During this highly charged political climate of division and, yes, hate, more and more, people are nervous about expressing an opinion or engaging in any kind of discourse that could be politically linked. We hear a lot of discussion about recipes and things we loved as children, fairly safe topics, while the world feels as if it is imploding.
One of the many great aspects of membership in Indivisible is that people I meet and talk with tend to be braver and more resolute in expressing their thoughts on an injustice or a societal, ethical wrong. However, when you step into the wider culture, good people are too often silenced by the trolls and hate-mongers. No one wants to be labeled and treated as “the enemy.” Yet, that is exactly what the false “populism” propelled by the Trump campaign and presidency has fostered—a culture of hate in which any opinion deviating from the group becomes ostracized, demeaned, and showered with hateful language (or actions).
While Trump’s campaign certainly dug at this wound in our national conversation, people from all sides seem willing to engage in it. Perhaps no platform more succinctly expresses this hate divide than the Facebook “block” or button used to either “defriend” a social media voice or stop anyone with a differing opinion from entering the “dialogue” online. Before blocking, however, individuals are frequently verbally assaulted by angry posts that may or may not be coming from a real person—Russian trolls and bots have achieved a high level of success at infiltrating and altering our conversations and our elections.
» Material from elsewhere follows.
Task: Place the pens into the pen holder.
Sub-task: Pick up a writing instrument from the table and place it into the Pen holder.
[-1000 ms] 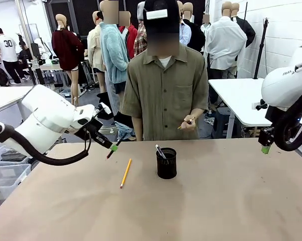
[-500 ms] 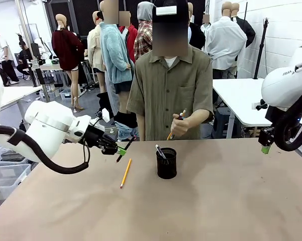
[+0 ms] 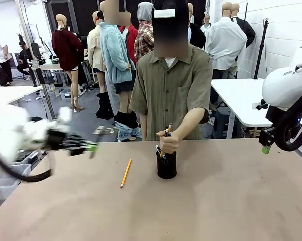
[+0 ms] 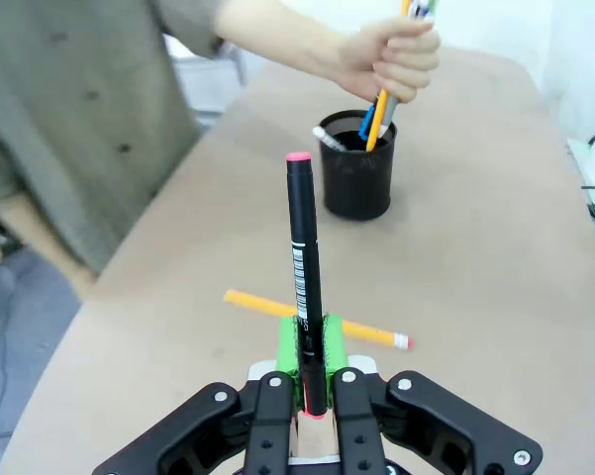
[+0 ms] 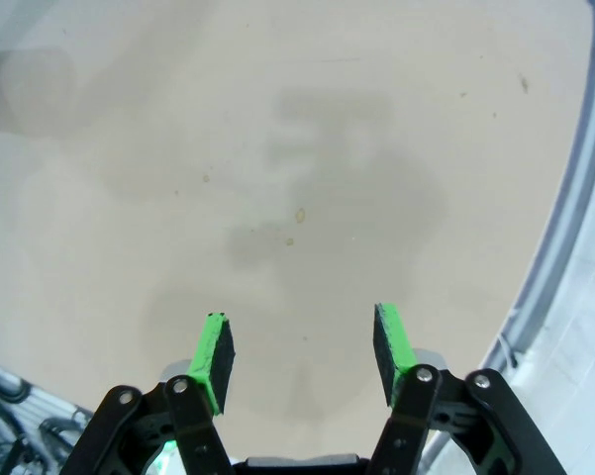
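- A slim dark red-ended pen (image 4: 302, 257) is clamped in the left jaws.
- A black wire-mesh cylindrical pen holder (image 4: 356, 186) is seen beyond its tip.
- The right jaws are held apart.

The front camera, on the robot's side, looks across the table (image 3: 216, 201) to a person (image 3: 171, 90) opposite. The left wrist camera looks down at a slant on the pen holder (image 4: 356, 183), which the front view shares. The right wrist camera faces the table from close above.
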Action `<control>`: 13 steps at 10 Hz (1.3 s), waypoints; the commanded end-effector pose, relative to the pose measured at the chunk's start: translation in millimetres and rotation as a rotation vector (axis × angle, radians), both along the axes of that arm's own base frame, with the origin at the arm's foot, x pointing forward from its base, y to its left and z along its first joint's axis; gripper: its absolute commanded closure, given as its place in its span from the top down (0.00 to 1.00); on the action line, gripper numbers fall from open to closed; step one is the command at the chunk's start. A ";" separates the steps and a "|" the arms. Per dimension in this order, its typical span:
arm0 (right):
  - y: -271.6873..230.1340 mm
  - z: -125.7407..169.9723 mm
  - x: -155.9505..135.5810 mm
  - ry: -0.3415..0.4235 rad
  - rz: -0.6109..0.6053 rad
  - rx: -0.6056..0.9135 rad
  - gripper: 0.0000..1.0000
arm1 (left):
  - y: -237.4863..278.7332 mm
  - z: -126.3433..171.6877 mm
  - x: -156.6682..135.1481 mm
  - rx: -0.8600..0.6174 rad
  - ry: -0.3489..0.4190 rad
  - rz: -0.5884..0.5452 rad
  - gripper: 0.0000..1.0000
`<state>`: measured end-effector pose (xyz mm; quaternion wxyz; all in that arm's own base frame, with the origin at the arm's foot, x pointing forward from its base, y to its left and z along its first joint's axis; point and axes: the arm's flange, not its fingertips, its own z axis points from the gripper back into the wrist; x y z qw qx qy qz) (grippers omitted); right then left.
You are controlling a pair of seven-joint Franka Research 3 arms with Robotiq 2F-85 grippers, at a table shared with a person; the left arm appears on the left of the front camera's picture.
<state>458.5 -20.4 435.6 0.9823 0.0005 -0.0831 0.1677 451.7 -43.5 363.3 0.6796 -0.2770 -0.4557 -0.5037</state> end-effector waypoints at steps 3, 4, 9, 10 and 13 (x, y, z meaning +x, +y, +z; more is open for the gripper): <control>0.6 -3.8 -3.3 -0.014 0.007 -0.035 0.72 | 140.8 -41.7 -92.7 -0.276 -0.099 0.102 0.00; 0.6 -3.8 -3.3 -0.014 0.007 -0.035 0.72 | 148.2 -49.4 -96.6 -0.323 -0.115 0.114 0.00; 0.6 -3.8 -3.3 -0.014 0.007 -0.035 0.72 | 45.5 0.0 -32.4 -0.427 -0.157 0.044 0.00; 0.6 -3.8 -3.3 -0.014 0.007 -0.035 0.72 | 3.7 16.9 -17.1 -0.415 -0.131 -0.028 0.00; 0.6 -3.8 -3.3 -0.014 0.007 -0.035 0.72 | -100.8 54.7 27.5 -0.346 -0.089 -0.183 0.00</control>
Sometimes, all of that nastiness is coming from a real person, however, and nobody wants to read hate directed at him or her. Rather than do daily battle on social media, many people have simply backed away from social engagement involving any kind of political issue. Of course, politics is behind almost every facet of our lives, so disengaging, while protective, is also harmful to national life.
Everyone understands both the benefits and the dangers of social media, but we take these same issues and feelings into our personal lives. I recall serving as a county legislator a number of years ago. I went into the work thinking I could help serve the public good, but I left formal politics feeling that the task felt hopeless. I recall one very popular legislator whom everyone on both sides of the political aisle (at the time) seemed to like. He simply didn’t have enemies. I thought a lot about this man, partially because I had managed to draw enemies like a magnet for voicing concerns and opinions on legislation. That particular legislator, however, never voiced his opinion on any controversial issue. In fact, when I looked at the voting records, he was seldom present for any vote that had a hint of controversy behind it. He remained a legislator for many years. It is easy to be everyone’s “friend” when very few know where you stand on anything.
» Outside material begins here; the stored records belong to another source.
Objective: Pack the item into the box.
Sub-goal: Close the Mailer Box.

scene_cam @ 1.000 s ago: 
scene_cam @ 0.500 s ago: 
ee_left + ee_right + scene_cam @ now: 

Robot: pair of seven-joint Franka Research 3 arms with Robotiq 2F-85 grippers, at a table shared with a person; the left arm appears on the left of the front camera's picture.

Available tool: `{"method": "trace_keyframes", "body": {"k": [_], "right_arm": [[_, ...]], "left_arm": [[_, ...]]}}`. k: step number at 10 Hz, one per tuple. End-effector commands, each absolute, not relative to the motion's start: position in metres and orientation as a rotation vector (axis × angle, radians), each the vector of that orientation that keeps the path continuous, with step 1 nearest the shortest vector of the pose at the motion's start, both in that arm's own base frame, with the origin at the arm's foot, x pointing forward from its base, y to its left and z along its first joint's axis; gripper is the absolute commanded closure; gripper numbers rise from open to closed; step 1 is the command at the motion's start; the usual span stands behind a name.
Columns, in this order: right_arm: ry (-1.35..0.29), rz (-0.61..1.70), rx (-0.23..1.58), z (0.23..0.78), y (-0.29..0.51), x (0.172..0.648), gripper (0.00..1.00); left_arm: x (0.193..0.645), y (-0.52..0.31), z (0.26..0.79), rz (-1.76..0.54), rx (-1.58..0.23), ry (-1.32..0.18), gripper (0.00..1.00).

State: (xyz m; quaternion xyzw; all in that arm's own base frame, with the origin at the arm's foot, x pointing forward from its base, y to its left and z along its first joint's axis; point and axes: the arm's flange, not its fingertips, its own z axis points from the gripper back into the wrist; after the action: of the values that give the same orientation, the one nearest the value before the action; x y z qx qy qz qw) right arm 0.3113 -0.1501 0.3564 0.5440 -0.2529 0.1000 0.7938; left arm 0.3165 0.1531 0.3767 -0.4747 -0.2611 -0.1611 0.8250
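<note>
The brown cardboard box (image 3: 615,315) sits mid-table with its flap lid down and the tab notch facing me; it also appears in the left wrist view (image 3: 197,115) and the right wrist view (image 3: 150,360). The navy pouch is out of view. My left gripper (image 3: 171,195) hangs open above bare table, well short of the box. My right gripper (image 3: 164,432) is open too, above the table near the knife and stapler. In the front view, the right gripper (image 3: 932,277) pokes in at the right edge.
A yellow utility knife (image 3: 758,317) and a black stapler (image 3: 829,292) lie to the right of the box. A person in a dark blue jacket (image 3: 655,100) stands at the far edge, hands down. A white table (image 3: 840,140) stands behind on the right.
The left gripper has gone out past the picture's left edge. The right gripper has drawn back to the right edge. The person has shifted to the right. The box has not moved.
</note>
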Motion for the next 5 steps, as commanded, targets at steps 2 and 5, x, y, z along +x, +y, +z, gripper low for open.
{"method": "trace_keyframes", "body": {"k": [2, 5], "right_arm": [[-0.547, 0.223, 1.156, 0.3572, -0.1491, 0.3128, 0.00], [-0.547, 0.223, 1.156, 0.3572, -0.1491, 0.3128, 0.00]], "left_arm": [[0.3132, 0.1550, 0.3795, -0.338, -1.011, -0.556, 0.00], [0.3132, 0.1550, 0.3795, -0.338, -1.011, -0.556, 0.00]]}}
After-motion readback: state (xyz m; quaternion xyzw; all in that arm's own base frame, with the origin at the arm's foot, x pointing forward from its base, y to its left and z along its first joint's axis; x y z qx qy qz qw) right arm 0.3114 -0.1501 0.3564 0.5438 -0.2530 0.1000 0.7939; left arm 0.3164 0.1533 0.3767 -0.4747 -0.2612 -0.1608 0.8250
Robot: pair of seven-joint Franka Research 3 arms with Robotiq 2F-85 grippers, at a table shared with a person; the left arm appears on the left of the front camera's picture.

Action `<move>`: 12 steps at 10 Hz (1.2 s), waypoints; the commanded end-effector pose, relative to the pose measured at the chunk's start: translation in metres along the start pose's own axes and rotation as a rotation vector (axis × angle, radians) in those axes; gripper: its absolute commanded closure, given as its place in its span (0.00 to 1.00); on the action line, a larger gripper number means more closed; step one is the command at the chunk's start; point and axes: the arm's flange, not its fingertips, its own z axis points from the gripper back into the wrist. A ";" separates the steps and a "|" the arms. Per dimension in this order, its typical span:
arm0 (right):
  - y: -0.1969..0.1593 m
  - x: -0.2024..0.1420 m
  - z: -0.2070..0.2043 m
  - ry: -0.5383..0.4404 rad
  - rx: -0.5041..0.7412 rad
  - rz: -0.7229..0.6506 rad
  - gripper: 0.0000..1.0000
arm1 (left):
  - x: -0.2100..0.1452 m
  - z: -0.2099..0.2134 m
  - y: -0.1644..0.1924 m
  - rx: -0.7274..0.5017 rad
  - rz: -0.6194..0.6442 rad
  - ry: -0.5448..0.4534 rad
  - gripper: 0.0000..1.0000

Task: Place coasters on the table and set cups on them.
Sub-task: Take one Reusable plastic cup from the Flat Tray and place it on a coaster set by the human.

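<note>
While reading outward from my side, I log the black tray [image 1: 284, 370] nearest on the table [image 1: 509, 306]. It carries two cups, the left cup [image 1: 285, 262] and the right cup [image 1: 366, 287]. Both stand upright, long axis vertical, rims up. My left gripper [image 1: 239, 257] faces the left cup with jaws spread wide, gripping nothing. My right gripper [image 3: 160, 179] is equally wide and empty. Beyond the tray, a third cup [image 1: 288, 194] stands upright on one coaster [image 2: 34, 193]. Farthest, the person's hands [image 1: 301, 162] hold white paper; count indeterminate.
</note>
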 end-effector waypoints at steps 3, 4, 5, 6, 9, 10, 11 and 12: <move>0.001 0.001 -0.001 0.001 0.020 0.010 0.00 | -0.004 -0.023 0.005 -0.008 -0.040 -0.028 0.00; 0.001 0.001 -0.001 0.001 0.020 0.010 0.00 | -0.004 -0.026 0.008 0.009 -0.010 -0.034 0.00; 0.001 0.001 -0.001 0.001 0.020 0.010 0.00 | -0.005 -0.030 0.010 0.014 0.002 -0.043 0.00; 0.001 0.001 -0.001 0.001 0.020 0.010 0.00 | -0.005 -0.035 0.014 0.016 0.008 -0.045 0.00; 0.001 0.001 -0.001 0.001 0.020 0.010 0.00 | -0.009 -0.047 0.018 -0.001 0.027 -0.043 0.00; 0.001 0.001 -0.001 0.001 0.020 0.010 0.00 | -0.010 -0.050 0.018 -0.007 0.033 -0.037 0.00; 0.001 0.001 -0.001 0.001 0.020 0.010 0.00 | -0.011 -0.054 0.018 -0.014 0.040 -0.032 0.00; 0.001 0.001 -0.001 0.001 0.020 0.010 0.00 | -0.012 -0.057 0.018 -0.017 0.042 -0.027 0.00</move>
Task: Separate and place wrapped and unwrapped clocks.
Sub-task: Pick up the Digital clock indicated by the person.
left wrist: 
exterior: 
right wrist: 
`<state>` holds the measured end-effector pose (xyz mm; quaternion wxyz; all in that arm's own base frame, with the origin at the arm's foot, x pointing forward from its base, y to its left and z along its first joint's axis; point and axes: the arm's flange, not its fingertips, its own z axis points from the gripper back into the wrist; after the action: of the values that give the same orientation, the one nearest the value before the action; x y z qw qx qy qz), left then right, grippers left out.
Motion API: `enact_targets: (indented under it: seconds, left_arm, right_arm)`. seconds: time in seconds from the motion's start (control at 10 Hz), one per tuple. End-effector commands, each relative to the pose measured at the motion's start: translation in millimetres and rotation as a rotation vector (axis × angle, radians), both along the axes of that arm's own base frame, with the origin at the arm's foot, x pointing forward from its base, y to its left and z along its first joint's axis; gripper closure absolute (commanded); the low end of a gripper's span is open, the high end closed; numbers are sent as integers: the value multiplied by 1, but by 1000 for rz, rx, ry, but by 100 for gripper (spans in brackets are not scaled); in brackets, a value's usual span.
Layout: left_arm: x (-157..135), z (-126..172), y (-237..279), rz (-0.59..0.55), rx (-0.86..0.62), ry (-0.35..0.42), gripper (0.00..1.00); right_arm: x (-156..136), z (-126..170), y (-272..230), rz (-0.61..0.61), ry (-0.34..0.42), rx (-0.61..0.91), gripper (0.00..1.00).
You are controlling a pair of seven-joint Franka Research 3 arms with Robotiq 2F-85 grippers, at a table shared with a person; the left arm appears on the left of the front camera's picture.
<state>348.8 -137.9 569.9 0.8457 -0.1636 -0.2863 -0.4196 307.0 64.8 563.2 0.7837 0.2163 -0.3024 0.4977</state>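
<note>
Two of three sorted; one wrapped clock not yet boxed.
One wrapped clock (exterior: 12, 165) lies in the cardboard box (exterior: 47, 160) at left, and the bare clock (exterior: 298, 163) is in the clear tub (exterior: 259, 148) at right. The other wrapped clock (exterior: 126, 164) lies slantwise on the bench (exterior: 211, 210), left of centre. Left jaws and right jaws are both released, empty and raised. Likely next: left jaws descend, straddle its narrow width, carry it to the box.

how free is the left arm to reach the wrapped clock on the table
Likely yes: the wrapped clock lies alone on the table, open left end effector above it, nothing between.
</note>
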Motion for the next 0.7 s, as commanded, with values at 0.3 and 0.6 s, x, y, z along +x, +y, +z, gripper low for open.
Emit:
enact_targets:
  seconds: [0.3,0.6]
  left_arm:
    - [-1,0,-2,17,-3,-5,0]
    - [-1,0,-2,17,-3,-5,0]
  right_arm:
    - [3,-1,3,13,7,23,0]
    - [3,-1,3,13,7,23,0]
During my tenure in the legislature, I was threatened subtly many times, poked in the chest by a screaming man, and overtly, when a “constituent” called to tell me that I might be walking down Main Street in Homer one day and happen to have a cement block fall on my head at just the right moment. I’d never see it coming, he said, because I wouldn’t be expecting it, and it would crush my head. He hung up. Later, I realized I probably should have recorded the conversation and called the police, but by then, I was used to hateful rhetoric directed against me because I dared to question the zoning and placement of a feed mill in a largely residential neighborhood. Although I had been asked by my neighbors to defend their rights, there were powerful forces in opposition, even in the lowly political arena of Homer, New York. The experience taught me a great deal about politics and about the people around me.
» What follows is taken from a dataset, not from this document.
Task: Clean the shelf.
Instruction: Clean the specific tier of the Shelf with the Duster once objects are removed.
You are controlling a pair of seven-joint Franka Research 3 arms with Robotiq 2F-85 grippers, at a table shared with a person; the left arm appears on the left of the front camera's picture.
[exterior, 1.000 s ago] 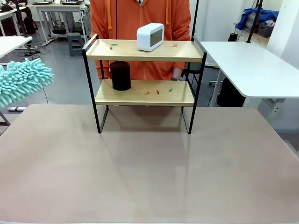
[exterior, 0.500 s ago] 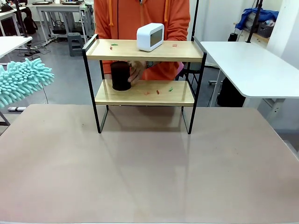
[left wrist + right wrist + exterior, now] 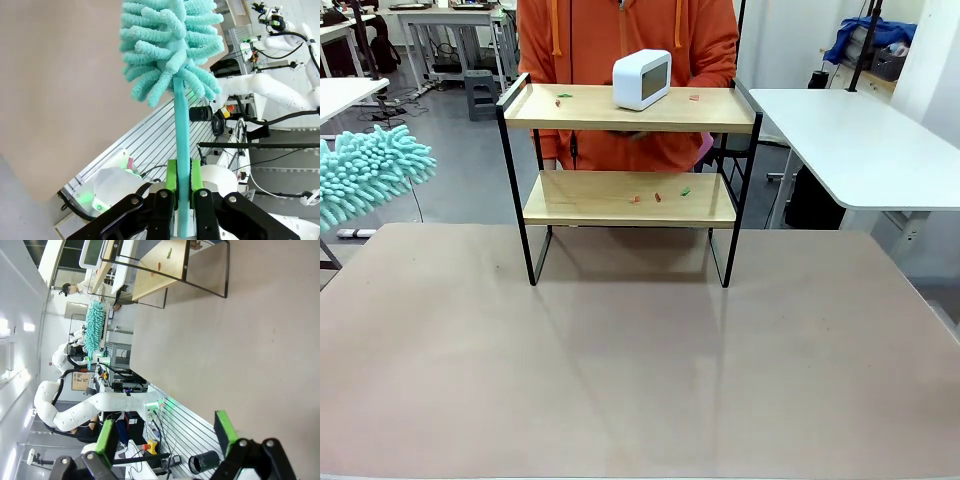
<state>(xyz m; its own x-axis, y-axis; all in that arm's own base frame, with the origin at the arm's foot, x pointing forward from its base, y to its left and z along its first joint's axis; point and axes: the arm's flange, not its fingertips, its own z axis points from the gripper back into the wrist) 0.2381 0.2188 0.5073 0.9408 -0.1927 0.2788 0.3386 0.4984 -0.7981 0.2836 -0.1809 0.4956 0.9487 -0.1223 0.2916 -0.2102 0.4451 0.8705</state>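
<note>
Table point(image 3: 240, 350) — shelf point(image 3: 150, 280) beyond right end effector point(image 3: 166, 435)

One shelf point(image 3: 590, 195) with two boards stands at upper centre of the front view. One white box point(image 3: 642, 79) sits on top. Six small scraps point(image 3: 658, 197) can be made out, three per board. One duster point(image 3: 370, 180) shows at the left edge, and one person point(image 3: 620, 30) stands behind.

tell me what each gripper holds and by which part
The left gripper is shut on the teal duster, clamping its handle well below the fluffy head. The right gripper is open, holding nothing.
</note>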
Here I am putting my neck out there again for what I believe. It is not as if I didn’t learn about hate from people the first time around, but there are issues around which I believe you have to make a stand. Yet, I am so pleased to be in the very good company of Indivisible of Cortland County, among others, who are willing to challenge and debate policy and public issues, willing to incur wrath for the sake of democracy, principles, and ideals.